Hypoplastic left heart syndrome factsheet
Introduction
The heart has four chambers - two at the top and two at the bottom.
- atria - the two top chambers that receive blood flowing into the heart
- ventricles - the two bottom chambers that pump blood out of the heart.
Hypoplastic Left Heart Syndrome (HLHS) is a condition where the left side of the heart doesn't develop properly, making it hard for the heart to pump enough blood to the body. In HLHS, the right side of the heart has to work extra hard, which can cause problems over time.
HLHS is a congenital heart defect.
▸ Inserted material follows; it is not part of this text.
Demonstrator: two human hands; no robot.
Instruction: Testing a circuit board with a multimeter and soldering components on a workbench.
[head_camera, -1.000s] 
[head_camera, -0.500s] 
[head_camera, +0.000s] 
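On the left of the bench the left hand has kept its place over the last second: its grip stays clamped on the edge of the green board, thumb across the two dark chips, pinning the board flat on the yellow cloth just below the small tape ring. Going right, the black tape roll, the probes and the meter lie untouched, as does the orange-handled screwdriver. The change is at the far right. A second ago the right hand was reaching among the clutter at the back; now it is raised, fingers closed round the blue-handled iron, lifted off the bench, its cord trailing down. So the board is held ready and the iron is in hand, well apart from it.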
A congenital heart defect is a difference in how your child’s heart has grown during pregnancy.
Signs and symptoms
Symptoms of HLHS can show up right after birth or a few days later.
They can include:
- cyanosis – a bluish tint to lips, skin, and nails
- trouble breathing
- difficulty feeding
- fast heartbeat
- extreme sleepiness or unresponsiveness
- weak pulse in arms and legs
- fewer wet nappies than usual
- cold hands and feet.
Diagnosis
HLHS can be found during pregnancy using a foetal echocardiogram, which shows detailed pictures of the baby's heart and how well it's working.
Babies who are diagnosed at birth might:
- look a bit blue
- have trouble breathing
- have an abnormal whooshing sound in their heart, known as a murmur.
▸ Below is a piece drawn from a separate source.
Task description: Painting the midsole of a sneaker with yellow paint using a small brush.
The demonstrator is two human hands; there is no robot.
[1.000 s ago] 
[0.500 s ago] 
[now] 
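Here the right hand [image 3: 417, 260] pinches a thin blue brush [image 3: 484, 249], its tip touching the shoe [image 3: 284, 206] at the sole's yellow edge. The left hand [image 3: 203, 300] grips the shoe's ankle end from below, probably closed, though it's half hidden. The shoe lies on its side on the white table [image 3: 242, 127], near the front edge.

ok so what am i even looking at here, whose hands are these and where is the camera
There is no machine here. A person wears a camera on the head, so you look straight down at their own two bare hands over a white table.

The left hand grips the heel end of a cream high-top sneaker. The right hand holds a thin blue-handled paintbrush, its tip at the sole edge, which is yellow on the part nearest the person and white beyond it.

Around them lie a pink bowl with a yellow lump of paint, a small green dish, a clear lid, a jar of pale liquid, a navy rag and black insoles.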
The paediatrician who checks your baby after they are born will order tests including:
- chest x-ray - to show the size and shape of your baby’s heart and lungs
- echocardiogram - an ultrasound that shows internal heart structures
- electrocardiogram (EKG) – to measure the electrical changes that happen when your baby’s heart beats
- pulse oximetry screening – a foot or hand monitor that tells you how much oxygen is in your baby’s bloodstream.
When HLHS is diagnosed, your child will see a heart specialist called a cardiologist.
Treatment
Generally, it is not possible to fix missing or poorly working parts of the heart.
HLHS is treated with medication and a series of surgeries that aim to:
- get the level of oxygen in your child’s blood as close to normal as possible
- improve their general well-being
- lower the risk of conditions like stroke, where the brain does not get enough blood.
Some babies will need a new heart donated by another person. This is called a heart transplant.
Norwood procedure (first two weeks of life)
The Norwood procedure involves reconstructing parts of the heart and placing a tube or shunt to help the right ventricle pump blood to the body and lungs. It is done in the first few weeks of life to prevent damage to the heart and lungs until the second operation.
This procedure is done to prevent damage to the heart and lungs until the second operation can be done.
There is a higher risk of this operation not working correctly, compared to when it is used in other heart conditions.
Bidirectional Glenn shunt operation (at 4-6 months)
The surgeon replaces the old shunt with a new shunt that lets blood flow straight into the lungs. This lowers the strain on the right side of the heart.
Fontan procedure (18 months-4 years old)
The pulmonary artery carries blood to the lungs, picking up oxygen and releasing carbon dioxide, a waste.
The large vein called the inferior vena cava carries blood that needs oxygen from the lower body into the heart.
In the Fontan procedure, the inferior vena cava is connected to the pulmonary artery. This allows all blood that needs oxygen to flow directly to the lungs.
Management
Risk factors
HLHS and other heart defects can be passed down in families.
Before planning a pregnancy, see a genetic counsellor if:
- you or someone in your family has a heart defect
- you have a child with a heart defect.
A genetic counsellor is a health professional who can give families information about:
- different conditions that can be passed down
- what the effects on their child might be
- how to manage or treat the condition
- what support is available.
What to expect after surgery
Every child with HLHS is different. Your doctor will explain your child's condition, the procedures needed, and their chances of recovery. While these procedures can't make the heart normal, they aim to help it work as well as possible.
Children who have had these procedures need regular check-ups and may spend some time in the hospital between surgeries. They will also need medication to manage some symptoms.